**Exercise prompt:** Filter this listing down to the lines that contain the word "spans", and copy them.
[Stored data — start]
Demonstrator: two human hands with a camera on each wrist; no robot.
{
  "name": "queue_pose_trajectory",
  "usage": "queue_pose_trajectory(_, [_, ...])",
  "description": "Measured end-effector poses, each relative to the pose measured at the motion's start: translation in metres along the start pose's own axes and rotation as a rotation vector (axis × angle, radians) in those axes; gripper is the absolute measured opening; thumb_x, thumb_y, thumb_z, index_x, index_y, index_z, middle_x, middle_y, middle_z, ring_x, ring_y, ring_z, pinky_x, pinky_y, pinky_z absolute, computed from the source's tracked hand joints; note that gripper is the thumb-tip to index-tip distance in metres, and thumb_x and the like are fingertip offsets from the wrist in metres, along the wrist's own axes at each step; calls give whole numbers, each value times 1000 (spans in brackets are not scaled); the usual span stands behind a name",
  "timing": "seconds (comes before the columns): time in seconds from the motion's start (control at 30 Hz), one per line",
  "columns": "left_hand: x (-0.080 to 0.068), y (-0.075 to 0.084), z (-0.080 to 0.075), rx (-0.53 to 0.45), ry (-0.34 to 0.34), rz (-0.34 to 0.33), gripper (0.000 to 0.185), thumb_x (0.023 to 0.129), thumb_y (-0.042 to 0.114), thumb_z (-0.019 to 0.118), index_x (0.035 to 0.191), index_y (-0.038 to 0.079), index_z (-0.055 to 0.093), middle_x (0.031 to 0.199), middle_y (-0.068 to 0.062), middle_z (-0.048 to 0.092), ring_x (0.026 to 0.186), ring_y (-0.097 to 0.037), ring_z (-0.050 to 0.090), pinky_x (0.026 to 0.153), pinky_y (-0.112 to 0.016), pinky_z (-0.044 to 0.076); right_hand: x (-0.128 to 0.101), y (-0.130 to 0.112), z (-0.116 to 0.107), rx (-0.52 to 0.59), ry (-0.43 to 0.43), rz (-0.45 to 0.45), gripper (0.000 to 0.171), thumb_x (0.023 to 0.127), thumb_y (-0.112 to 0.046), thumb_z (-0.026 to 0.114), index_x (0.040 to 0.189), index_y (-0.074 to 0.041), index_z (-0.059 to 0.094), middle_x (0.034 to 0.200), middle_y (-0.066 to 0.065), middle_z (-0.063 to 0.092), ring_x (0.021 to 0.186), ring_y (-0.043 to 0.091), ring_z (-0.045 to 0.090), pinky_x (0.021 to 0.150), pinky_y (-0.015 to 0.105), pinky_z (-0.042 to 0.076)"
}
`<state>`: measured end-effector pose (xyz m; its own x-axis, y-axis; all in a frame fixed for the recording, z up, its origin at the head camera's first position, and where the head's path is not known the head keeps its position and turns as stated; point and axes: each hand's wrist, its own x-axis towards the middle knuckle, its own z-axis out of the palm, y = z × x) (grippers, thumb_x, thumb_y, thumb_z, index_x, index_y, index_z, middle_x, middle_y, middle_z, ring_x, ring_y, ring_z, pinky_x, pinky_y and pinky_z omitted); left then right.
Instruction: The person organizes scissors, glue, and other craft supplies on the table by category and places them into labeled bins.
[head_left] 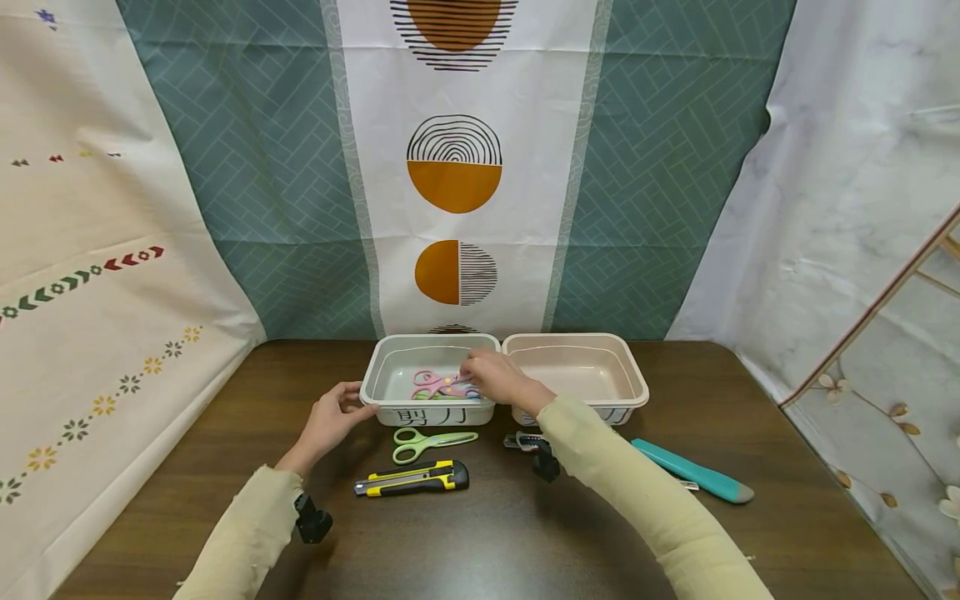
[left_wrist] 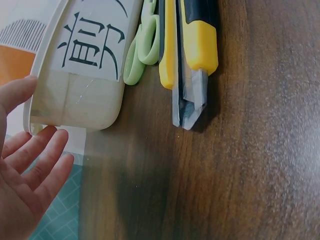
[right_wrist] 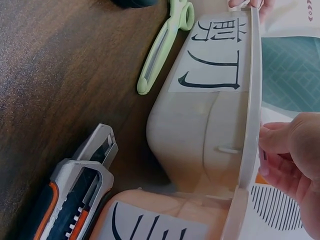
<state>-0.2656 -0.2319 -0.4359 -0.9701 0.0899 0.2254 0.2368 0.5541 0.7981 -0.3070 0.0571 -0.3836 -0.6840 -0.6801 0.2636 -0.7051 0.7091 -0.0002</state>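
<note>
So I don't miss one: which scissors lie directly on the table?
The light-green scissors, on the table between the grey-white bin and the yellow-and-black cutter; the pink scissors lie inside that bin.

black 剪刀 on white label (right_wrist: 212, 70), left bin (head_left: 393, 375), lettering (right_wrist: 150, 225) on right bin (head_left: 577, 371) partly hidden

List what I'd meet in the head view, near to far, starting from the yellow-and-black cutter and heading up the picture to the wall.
Yellow-and-black cutter → green scissors → pale grey bin → patterned hanging cloth.
</note>
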Motion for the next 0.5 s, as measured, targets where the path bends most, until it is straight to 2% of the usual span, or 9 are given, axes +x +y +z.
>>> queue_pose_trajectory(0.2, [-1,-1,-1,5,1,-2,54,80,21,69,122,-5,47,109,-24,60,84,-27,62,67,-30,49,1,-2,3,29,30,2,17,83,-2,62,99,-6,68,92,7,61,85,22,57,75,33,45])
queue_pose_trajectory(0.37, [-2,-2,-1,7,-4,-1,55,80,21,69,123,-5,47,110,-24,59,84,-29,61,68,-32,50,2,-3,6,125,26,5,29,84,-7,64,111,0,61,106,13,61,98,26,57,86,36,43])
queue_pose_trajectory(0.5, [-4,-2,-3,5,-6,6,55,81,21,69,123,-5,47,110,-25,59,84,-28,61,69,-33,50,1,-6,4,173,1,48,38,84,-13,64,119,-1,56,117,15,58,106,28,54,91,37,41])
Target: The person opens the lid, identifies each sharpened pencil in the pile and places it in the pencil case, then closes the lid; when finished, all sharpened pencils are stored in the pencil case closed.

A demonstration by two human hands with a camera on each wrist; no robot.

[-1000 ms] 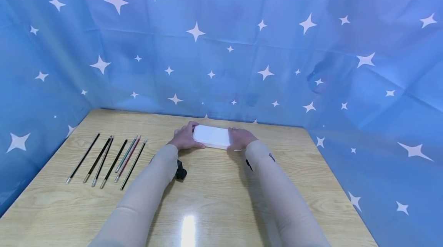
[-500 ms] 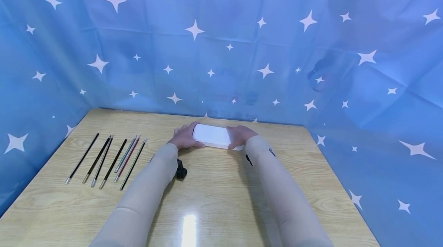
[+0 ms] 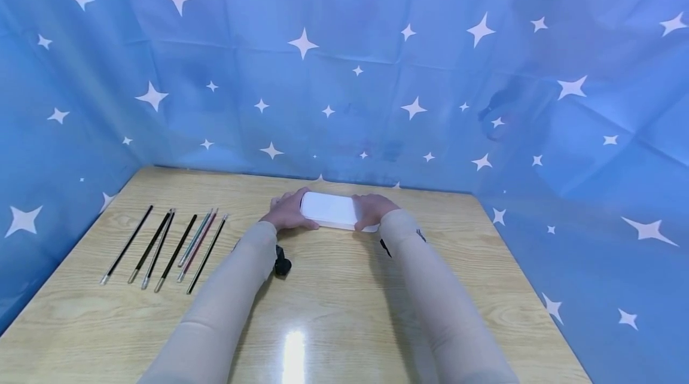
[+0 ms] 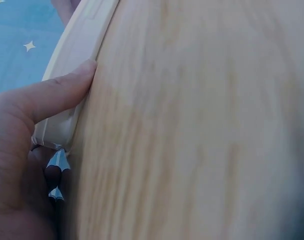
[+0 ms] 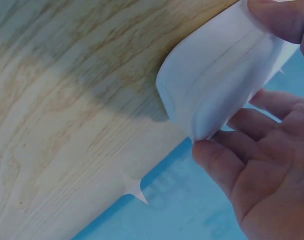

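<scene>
1. Right hand (image 3: pixel 371 210) had shifted slightly inward along the white case (image 3: pixel 329 208) since a second earlier, head view; the case lay near the back of the table (image 3: pixel 334 306), well apart from the pencils (image 3: pixel 176 253).
2. Left wrist view: left hand (image 4: pixel 14 130) gripped the opposite end.
3. Right wrist view: thumb and fingertips pinched the case; judged steadied from both sides.

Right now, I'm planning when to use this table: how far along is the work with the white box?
Apparently done: the pencils lie spread on the left of the table. In hand: the white box, gripped at its ends by the left hand and the right hand. Left, probably: letting go of the box, since both hands are on it; whether the loose pencils come next isn't shown.
</scene>
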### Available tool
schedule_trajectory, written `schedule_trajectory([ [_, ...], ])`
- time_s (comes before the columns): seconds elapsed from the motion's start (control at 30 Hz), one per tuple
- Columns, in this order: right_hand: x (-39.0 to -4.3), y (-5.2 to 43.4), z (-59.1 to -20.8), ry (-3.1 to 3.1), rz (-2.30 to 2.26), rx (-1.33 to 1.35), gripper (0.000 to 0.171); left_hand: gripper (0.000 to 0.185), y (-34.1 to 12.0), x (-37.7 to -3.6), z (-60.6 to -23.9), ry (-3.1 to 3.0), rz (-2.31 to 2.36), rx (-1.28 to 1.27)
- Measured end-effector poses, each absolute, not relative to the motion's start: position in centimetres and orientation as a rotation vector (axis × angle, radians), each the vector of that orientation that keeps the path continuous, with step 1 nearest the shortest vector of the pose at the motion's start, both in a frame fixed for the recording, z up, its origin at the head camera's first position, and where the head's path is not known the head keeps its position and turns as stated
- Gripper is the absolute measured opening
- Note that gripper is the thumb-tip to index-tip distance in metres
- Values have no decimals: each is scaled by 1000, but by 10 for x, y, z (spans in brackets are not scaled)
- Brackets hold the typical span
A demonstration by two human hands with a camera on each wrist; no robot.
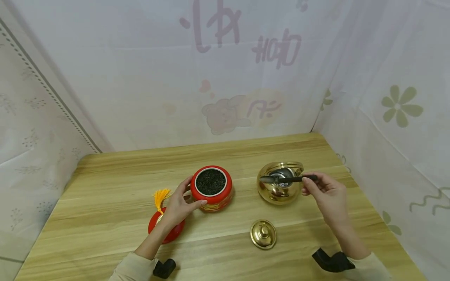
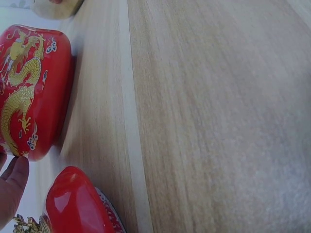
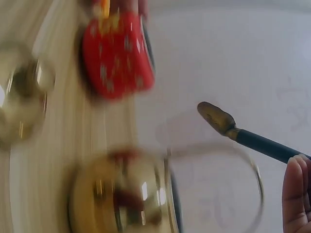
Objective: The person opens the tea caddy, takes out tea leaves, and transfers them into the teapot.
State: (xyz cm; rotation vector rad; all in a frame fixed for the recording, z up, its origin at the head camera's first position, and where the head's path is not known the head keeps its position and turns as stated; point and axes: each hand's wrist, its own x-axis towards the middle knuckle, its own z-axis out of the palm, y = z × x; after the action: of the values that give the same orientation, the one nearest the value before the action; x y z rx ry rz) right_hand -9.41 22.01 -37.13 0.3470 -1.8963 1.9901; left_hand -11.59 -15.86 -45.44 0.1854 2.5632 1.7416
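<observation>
My left hand (image 1: 178,208) grips the side of a round red jar (image 1: 229,191), thumb at the front and fingers at its left. Dark tea leaves (image 1: 211,182) fill the jar nearly to its white rim; a gold dragon (image 2: 22,102) decorates the wall. My right hand (image 1: 328,195) pinches the dark handle of a small tea scoop (image 3: 216,118), held level above the opening of a shiny gold teapot (image 1: 275,198). In the right wrist view the scoop's bowl shows a brassy surface, with the teapot's raised handle (image 3: 260,187) below it.
The jar's red lid (image 1: 174,234) with a yellow tassel (image 1: 161,198) lies left of the jar, partly behind my left wrist. A gold knobbed lid (image 1: 263,234) lies in front of the teapot. Patterned cloth (image 1: 140,97) hangs behind the wooden table (image 1: 116,195) and at both sides.
</observation>
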Motion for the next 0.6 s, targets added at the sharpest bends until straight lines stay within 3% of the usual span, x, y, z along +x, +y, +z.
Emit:
schedule_trajectory([
  [0.33, -113, 137, -387, -2043, 2041, 439, 18, 91, -158, -117, -457, 2589, 1732, 209],
  [0.6, -129, 106, -395, -2205, 1969, 405, 17, 90, -160, -116, -456, 2581, 1754, 220],
])
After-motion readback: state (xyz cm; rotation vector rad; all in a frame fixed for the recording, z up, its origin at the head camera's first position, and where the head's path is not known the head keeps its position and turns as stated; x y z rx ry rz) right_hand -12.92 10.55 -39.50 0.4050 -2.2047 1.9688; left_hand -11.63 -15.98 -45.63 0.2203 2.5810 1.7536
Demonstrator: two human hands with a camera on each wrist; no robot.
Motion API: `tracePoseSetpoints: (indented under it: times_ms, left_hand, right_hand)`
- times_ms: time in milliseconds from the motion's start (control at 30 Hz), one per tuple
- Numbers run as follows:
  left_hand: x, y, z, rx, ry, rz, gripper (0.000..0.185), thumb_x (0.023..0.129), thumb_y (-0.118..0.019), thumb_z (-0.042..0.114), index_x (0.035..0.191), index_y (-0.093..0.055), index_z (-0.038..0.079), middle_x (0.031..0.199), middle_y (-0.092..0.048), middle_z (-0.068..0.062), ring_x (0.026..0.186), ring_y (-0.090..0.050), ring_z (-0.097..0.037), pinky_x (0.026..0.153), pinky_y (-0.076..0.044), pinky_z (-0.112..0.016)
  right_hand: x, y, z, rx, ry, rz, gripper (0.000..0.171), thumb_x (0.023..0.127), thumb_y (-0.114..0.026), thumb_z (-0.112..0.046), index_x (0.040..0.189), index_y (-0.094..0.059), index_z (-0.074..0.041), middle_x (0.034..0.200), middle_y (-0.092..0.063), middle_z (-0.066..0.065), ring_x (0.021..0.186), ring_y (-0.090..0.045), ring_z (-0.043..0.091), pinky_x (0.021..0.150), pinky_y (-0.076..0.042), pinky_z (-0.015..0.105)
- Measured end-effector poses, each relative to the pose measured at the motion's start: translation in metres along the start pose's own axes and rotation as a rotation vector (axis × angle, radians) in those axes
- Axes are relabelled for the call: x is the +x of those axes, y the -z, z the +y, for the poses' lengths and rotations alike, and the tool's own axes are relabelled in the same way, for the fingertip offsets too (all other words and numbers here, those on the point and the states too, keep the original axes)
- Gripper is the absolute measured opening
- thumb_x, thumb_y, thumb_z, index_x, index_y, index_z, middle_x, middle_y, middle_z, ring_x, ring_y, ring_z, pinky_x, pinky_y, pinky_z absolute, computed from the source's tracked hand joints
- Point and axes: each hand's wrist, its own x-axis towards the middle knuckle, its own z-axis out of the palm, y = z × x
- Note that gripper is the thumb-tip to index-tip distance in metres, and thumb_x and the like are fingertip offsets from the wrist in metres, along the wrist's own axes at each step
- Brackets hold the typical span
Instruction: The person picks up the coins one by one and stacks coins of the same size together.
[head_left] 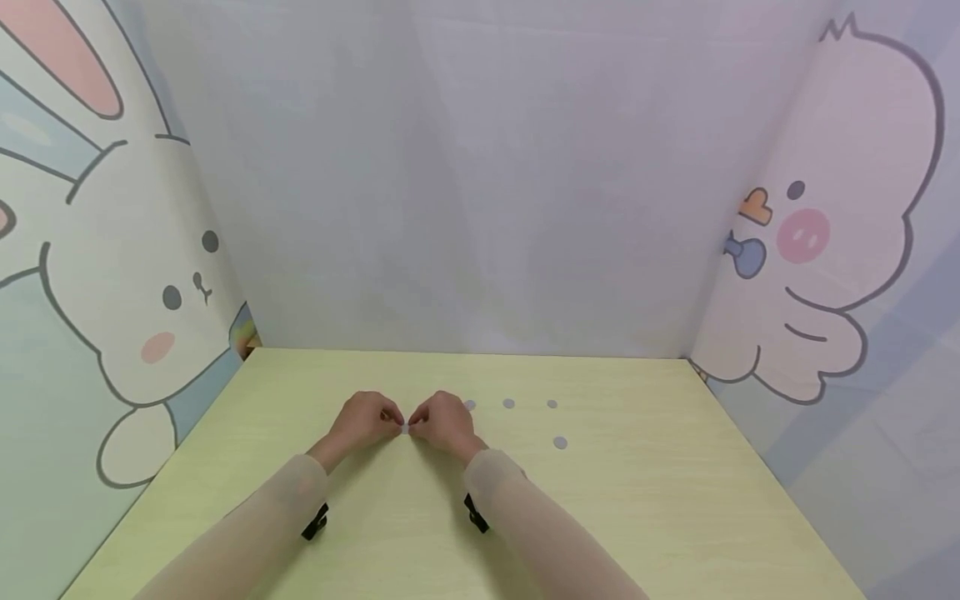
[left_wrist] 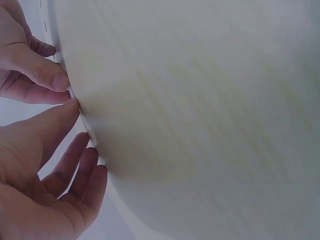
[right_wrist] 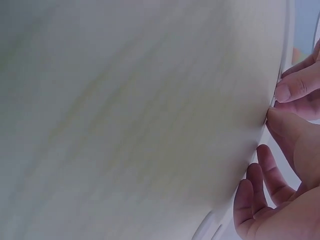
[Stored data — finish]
**Answer for this exercise:**
  "description": "Measured end-effector poses, each relative to the pose measured at the motion's start: translation in metres along the start pose's own axes and rotation as a rotation vector (axis × angle, radians) in those axes; gripper is the absolute measured opening; thumb_x, thumb_y, thumb_z, index_x, index_y, index_z, middle_x, middle_y, middle_z, ring_x, ring_y, ring_z, pinky_x, pinky_y, pinky_z absolute, computed from the source's tracked hand joints; note that gripper is the thumb-tip to index-tip distance in metres, and thumb_x and the like are fingertip offsets from the wrist in metres, along the wrist's own axes at each step; calls give whole numbers, each value times 1000 (spans in brackets are not scaled); the usual span stands behind a name",
- Values have no decimals: each is scaled by 1000, but by 10 for x, y, z (spans in brackets are not scaled)

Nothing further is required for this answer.